[Review] - Doctor Who 2015 Christmas Special, The Husbands Of River Song

Courtesy of the BBC
Yes yes yes, I know I'm late with this. Very late, as a matter of fact. Almost too late to be worth the bother. More on that later. But a Christmas has passed, and with it another of the oddest of the oddities that the modern Doctor Who contends with, the Christmas Special. These specials have taken their time in figuring out exactly what their purpose for existing is. With the exception of the very first, which featured the introduction to David Tennent's Tenth Doctor, and Matt Smith's final Special, which saw his regeneration, the tendency is for them to be one-offs, isolated incidents that don't get too wrapped up in the weightier, more emotional things covered by the main series.

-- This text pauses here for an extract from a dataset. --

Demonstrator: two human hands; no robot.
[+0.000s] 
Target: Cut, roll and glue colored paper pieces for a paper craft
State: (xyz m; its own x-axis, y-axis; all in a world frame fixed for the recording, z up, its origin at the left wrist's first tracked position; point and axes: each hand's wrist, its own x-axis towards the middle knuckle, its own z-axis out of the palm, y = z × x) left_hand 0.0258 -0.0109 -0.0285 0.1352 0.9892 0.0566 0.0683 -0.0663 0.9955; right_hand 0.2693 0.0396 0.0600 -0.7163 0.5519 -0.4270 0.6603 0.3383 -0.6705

And during Moffat's tenure on the series, more often then not, they have tended to be an excuse for prattling nonsense, a good chance to have a ridiculous laugh whilst the audience wears paper crowns and digests. And so it is with The Husbands of River Song, an excuse to have a robot hilarious cleave the heads off flunkies, get the flirt machine revving again between Alex Kingston and her leading man, and to give an earnest and heart felt send off to a character whose time on the show has been as inconsistent as... well, anything else during Moffat's time running things.

Hit the jump for the brief  review, which contains spoilers that have only these faces, no more, no less.

River Song has earned her place in the history of Doctor Who. Even before this episode, marking her as one of the few characters (Sarah Jane and The Brig among them) to interact with more than two regenerations of the Doctor. But the... ambitiousness of her being, the very fabric of her character's narrative structure was a bold direction for Moffat to take, and nine ties out of ten, I applauded it. Writers should be ambitious, and challenge themselves. And few shows have the ability to play with the literal chronological order of two characters interactions. A character like River now seems like an inevitability, despite the fact that the show managed nearly fifty years without introducing one. Where River faltered was in, as always, the exceedingly messy backstory that Moffat kept adding to her. Rather than just have her be someone the Doctor keeps bumping into, she became Someone Special. Because in Moffat's worlds, no one can just be someone, they have to be Someone, and those Someones have to be Special.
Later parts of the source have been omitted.